The program is led by award-winning teacher and 26-year veteran of the classroom, Peter Hubbard. He works on the project in conjunction with the Magnolia/Queen Anne District Council, providing special help from the 36th District Republican/Democrat members and the Magnolia Historical Society. The district council hopes that such work will get PTAs interested in participating in the district-council process.

Students, working in teams, developed information on the state and national races, as well as the initiatives and referendum facing voters. Guided by the state and county Voter’s Pamphlet, the students probe the Internet as they attempt to build factual presentations or represent both sides of an issue.

Topics covered included a look at a candidate’s life on the campaign trail; super PACs and PACs; both of the major political parties, as well as third parties; and the individual races and issues on the ballot. There was a mock election the night of the event, with audience participation.

Metropolitan King County Councilmember Larry Phillips and candidates Gael Tarleton, for 36th District representative, James Watkins, for state auditor, and Ron Bemis, for U.S. Congress, attended.


Learning curves

Students said they enjoyed learning how to do PowerPoint presentations and conquering many aspects of that technology. Many liked learning how to the search for information on their topics, but some found it difficult to judge the quality of the data found on the Web. 

All learned more about politics and our system of government, such as the team developing a presentation on third parties.

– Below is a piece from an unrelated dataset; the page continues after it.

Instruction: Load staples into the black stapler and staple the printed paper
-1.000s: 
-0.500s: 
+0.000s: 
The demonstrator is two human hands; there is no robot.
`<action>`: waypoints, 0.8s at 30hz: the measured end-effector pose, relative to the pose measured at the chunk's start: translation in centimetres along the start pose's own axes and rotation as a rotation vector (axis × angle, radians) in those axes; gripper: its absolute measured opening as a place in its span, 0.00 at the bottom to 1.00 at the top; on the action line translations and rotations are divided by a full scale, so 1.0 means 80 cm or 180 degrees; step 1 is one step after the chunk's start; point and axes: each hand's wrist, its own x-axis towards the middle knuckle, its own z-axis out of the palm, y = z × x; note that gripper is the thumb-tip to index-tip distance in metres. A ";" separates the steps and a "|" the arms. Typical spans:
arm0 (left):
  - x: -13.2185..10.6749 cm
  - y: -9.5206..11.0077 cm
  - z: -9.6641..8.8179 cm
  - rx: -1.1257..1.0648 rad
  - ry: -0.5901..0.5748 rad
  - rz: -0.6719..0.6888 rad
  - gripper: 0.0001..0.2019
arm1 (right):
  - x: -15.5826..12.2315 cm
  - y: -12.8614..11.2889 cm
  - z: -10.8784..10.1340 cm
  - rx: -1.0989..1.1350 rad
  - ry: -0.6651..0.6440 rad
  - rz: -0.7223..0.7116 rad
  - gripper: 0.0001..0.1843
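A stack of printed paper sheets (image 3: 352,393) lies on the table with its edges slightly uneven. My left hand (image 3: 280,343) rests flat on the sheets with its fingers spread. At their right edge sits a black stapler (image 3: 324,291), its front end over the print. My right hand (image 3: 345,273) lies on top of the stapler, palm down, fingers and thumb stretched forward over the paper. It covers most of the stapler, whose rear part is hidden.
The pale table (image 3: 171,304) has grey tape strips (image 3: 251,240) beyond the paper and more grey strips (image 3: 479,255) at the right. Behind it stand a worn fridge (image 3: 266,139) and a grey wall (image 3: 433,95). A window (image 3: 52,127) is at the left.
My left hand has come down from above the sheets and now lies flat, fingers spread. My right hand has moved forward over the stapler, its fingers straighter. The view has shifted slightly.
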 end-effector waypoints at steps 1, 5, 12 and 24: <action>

One fifth-grader said, “I never thought we’d find so many.”

Many of the teams worked the computers and software like seasoned professionals. One team that was more familiar with computers than politics popped screens and graphics in and out of the presentation as they prepared their report on the state auditor’s race. They said they had done PowerPoint presentations on their own but never with a cohesive theme. 

Others, less experienced, found the learning curve a bit more difficult but seemed excited to rise to the challenge. 

The presentations are filled with information, great images, fun facts and occasionally an editorial comment.

Hubbard said the project connects the students to the world outside of the classroom, a goal he believes is important in the education process. 

He also explains to his students that the exercise teaches them to tackle a project with specific requirements and finish it on a deadline, just like they will do when finished with school and on a job.

Hubbard monitored the computer lab as the students worked, reviewing the presentations and offering suggestions when needed. Some of the teams struggled over the fine points of the wording or the technology, while others finished and began rehearsing presentations for the evening’s event. 

When asked what was most difficult about the project, one student said, “Stage fright.”